=== Begin Enclosure ===
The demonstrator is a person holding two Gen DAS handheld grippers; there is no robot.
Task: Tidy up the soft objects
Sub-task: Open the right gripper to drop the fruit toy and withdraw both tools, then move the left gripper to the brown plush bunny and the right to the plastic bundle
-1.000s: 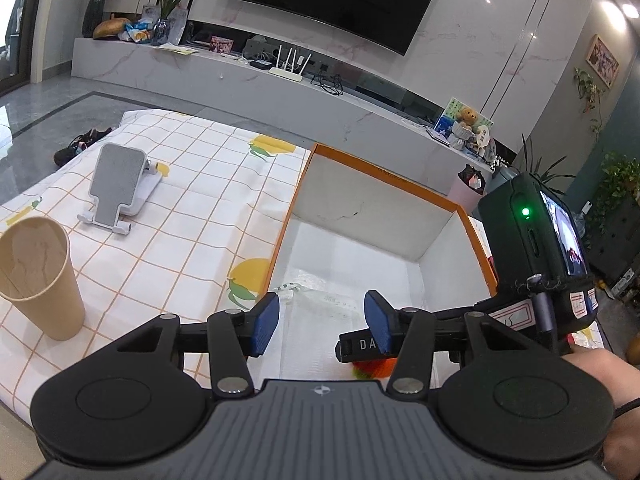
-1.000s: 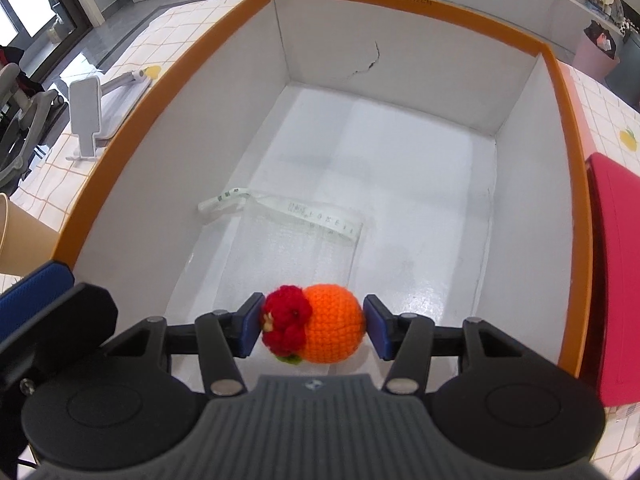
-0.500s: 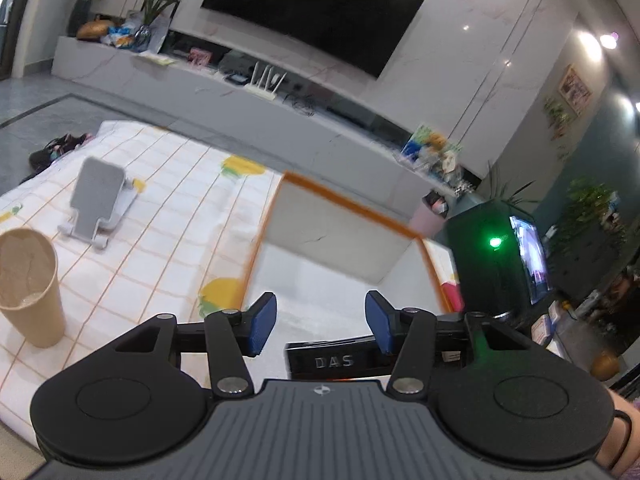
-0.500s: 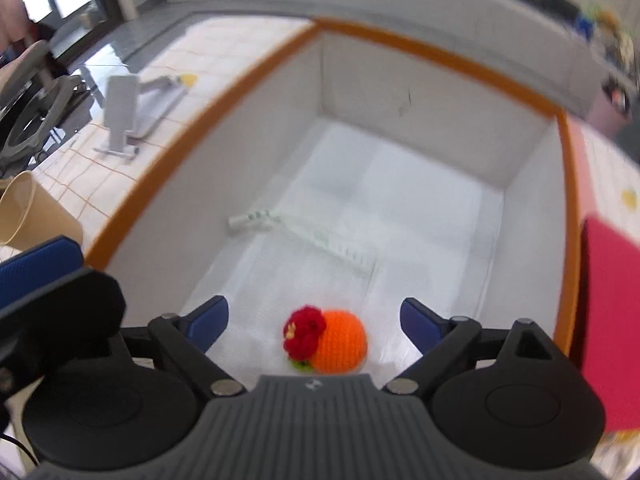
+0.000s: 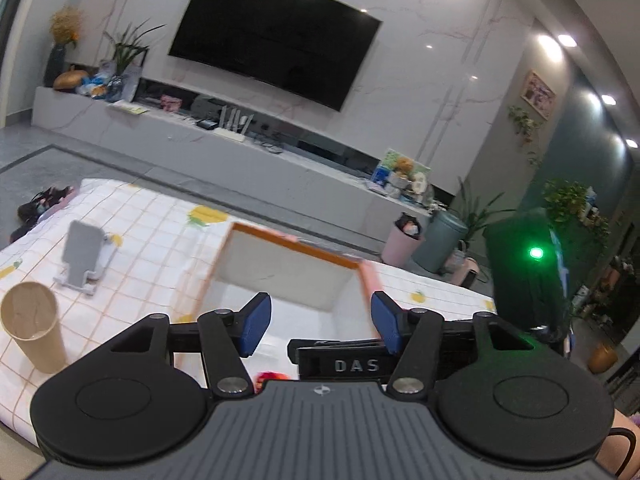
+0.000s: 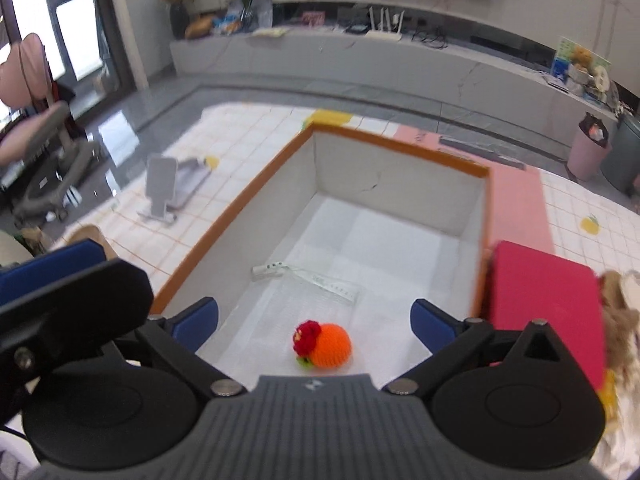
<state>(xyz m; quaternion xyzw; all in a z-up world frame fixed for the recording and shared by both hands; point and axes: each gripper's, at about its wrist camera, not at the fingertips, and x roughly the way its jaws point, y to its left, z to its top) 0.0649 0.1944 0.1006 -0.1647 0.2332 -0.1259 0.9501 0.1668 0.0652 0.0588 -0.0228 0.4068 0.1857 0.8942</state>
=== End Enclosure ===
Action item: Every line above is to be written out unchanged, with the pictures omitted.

Written response:
The demonstrator is a person holding two Gen DAS handheld grippers; there is no robot.
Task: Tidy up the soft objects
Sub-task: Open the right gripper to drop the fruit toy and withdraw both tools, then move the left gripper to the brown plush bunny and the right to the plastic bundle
-1.000s: 
-1.000s: 
-0.500s: 
-0.500s: 
+0.000s: 
+0.000s: 
<state>(xyz m; quaternion xyzw; all in a z-up world frame fixed for the recording and shared by both hands; point and axes: each gripper's, at about its wrist camera, not at the fingertips, and x roughly the way its jaws point, y to its left, z to its top) 0.0649 0.1944 0.1006 -0.1647 0.2332 -0.1259 0.9501 0.1668 0.0652 0.0588 -0.0228 0.4068 0.1857 0.8942</state>

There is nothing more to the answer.